Capybaras are the world's largest rodents. They resemble guinea pigs but are much larger. They have large, broad heads with short, rounded ears and eyes placed far back on the head. Their snout is heavy and blunt with a large upper lip and big nostrils. Their neck and legs are short. Adults weigh between 110 and 173.8 pounds (50 to 79 kilograms) and have a head and body length of 39.4 to 51.2 inches (100 to 130 centimeters).
Capybaras have four toes on their front legs and three on their back legs, all with short and strong claws. Their feet are partially webbed, making them good swimmers. Their front legs are shorter than the hind legs.

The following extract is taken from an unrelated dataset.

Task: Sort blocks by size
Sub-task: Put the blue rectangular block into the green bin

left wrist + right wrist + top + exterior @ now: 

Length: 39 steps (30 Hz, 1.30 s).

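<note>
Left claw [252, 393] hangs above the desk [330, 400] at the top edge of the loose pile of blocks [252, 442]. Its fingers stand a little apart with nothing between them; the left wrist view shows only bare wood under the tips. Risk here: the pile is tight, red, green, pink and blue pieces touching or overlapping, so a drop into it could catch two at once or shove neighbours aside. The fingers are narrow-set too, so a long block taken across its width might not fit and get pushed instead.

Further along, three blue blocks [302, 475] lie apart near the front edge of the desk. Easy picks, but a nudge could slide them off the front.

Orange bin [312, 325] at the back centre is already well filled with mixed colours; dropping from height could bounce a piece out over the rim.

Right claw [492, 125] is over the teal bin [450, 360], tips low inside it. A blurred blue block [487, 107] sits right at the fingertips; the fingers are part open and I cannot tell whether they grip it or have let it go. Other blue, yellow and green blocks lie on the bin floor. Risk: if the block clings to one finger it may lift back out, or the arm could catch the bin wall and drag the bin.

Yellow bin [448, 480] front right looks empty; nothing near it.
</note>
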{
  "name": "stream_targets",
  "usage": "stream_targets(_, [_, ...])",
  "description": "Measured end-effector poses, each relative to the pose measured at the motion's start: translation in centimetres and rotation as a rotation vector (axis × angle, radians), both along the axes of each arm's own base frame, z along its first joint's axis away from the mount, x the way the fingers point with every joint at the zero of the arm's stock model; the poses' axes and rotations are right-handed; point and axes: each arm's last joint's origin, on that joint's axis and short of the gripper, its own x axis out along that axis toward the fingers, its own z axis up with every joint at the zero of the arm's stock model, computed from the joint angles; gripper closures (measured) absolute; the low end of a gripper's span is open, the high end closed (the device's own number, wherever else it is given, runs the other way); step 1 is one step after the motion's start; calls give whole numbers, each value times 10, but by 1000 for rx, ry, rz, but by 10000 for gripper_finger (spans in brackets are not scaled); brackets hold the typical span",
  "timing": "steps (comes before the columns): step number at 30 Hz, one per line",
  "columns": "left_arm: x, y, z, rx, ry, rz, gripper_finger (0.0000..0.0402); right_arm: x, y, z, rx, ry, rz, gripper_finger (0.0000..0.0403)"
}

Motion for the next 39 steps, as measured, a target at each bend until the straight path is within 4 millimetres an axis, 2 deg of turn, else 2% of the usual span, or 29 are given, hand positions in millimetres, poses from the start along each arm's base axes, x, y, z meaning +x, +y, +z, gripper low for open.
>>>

Their bodies are covered with short, coarse fur ranging in color from reddish brown to grey on the upper body and light yellow to brown on the lower body. Adult males have a bare, raised area at the top of their snouts that contains a scent gland that is used to mark their territories. The tail is short and not functional. Female capybaras are usually larger than males.
Capybaras are found on the eastern side of the Canal Zone in Panama, and on the east side of the Andes Mountains in South America, including Peru, Colombia, Venezuela, French Guiana, Guyana, Uruguay, Paraguay, Bolivia, Ecuador, Brazil, and northeastern Argentina.
Capybaras live in areas of dense trees and plants near rivers, streams, lakes, ponds, marshes, and swamps. There are four areas in South America where there are large concentrations of capybaras: the llanos (plains) in Venezuela, the Pantanal wetlands in western Brazil, the Taim lowlands in southern Brazil, and Marajó Island, at the mouth of the Amazon River in northeastern Brazil.
Capybaras are herbivores, meaning they are plant-eaters. Much of their time is spent grazing and foraging for food, which consists primarily of protein-rich grasses. An adult eats 6 to 8 pounds (2.7 to 3.6 kilograms) of grasses a day. They also eat water plants, fruits, and vegetables, including wild melons and squashes.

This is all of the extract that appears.